Benefits sind nicht automatisch steuerfrei und auch nicht unbegrenzt, es gibt aber viele steuerliche Vergünstigungen. Mitarbeiterrabatte etwa sind steuerfrei, solange sie die 20-Prozent-Marke nicht übersteigen. Ein Computerhersteller kann Mitarbeitenden problemlos ein 1000-Euro-Gerät für 800 Euro überlassen. „Wird es 40 Prozent günstiger, sind die ersten 20 Prozent steuerfrei; die weiteren 20 Prozent aber müssen in der Lohnverrechnung als lohnsteuerpflichtig abgerechnet werden“, so Rieckh-Rupp. Vorsorgeleistungen wie Lebens-, Unfall- und Krankenversicherungen sind bis zu 300 Euro pro Beschäftigten und Jahr steuerfrei und voll betrieblich absetzbar.

Die Mitarbeitergewinnbeteiligung wurde zu Pandemiezeiten eingeführt, damit Mitarbeitende am Gewinn ihres Unternehmens partizipieren können. Auch 2024 ermöglicht sie es, jährlich bis zu 3000 Euro auszuzahlen; diese Summe ist allerdings nur von der Lohnsteuer befreit. Anders ist das bei der Teuerungsprämie (die seit dem Jahreswechsel Mitarbeiterprämie heißt). Auch sie macht Zulagen und Bonuszahlungen von bis zu 3000 Euro möglich; jedoch nur, wenn die Sozialpartner dies im Rahmen der Kollektivverträge anordnen. Diese Prämie allerdings ist „brutto für netto: Arbeitgebende zahlen keine Arbeitgeberkosten dazu und Dienstnehmende zahlen keine Beiträge zu Sozialversicherung und Lohnsteuer.“

In Einzelfall mögen die steuerrechtlichen Regelungen – wie so oft – kompliziert sein, im Zweifel bewahrt eine professionelle Beratung vor unliebsamen Überraschungen.
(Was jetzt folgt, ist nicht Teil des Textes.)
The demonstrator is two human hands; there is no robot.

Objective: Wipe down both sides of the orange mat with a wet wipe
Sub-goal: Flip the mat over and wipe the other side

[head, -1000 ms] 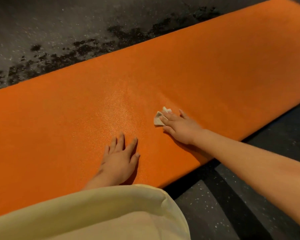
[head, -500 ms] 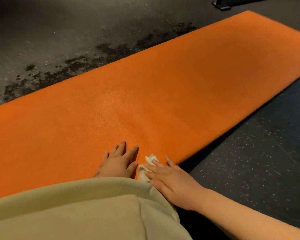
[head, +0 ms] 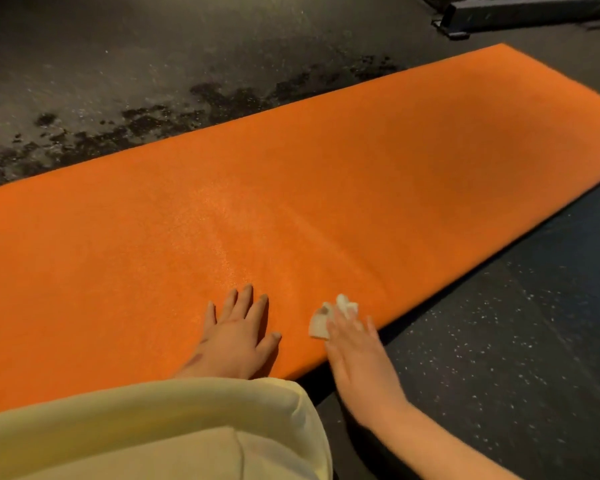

Allgemein empfiehlt Claudia Rieckh-Rupp, bei der Vergabe geldwerter Vorteile niemanden zu bevorzugen. Nicht alle Mitarbeitenden müssen die Benefits annehmen, aber alle sollten sie angeboten bekommen. In manchen Fällen ist dies eine gesetzliche Voraussetzung, dass Steuerfreiheit überhaupt besteht. Ihr zweiter Tipp: Zusatzleistungen gesondert vereinbaren, sodass spätere Änderungen den ursprünglichen Arbeitsvertrag nicht berühren. „Und dabei immer auch einen Widerruf verabreden, um flexibel reagieren können, wenn sich die Verhältnisse ändern. Das ist für beide Seiten fair.“

Hilfe bei Anträgen

Die Steuerberaterin berichtet zudem von einer besonderen Art des Benefits, die sie bei Klient:innen beobachtet. Zu tun habe diese mit dem wachsenden Angebot an Karenz- und Teilzeitmöglichkeiten, etwa im Zusammenhang mit Weiterbildung und Pflege. Oft können die nur mit staatlicher Unterstützung durchgeführt werden, dabei sind Voraussetzungen zu erfüllen, Fristen einzuhalten, Formulare auszufüllen – ein nicht zu unterschätzender Aufwand, gerade wenn man solche Anträge erstmalig stellt. „Der Benefit ist, dass das Unternehmen den Aufwand teilweise übernimmt. Dazu müssen die daran beteiligten Abteilungen, die Personalverrechnung und die HR-Abteilung, aber unbedingt mehr miteinander reden als bisher.“ 

„Benefits sind oft Aufmerksamkeiten, die gar nicht viel kosten“, ergänzt Elisabeth Aigner noch. Ein Postservice etwa für alle, die nie zu Hause sind, wenn der Lieferdienst klingelt, ein Hemdenservice oder die Möglichkeit, den Hund mit ins Büro zu bringen – „außer natürlich, die Kolleg:innen haben Angst oder eine Allergie“. Statt viel Geld auszugeben müssten Personalverantwortliche sich gelegentlich nur ein wenig mehr in die Beschäftigten hineindenken, um ihnen zu zeigen: „Ich schätze es, dass du da bist.“ Empathie und Wertschätzung als Zusatzleistungen – da braucht auch niemand Angst vor der Steuerprüfung zu haben. 

Fazit

Flexibilität steht bei den Benefits in doppelter Hinsicht hoch im Kurs: Beschäftigte wollen arbeiten, wann und wo sie wollen, und sie wollen sich die Zusatzleistungen selber auswählen können. Wer attraktiv bleiben will, muss ihnen möglichst weit entgegenkommen – und vielleicht nicht nur sein Angebot verbessern, sondern auch besser darüber kommunizieren. Zusatzleistungen müssen nicht mit hohen Kosten verbunden sein. Tun sie es doch, lässt sich oft zumindest ein Teil davon vom Fiskus zurückholen.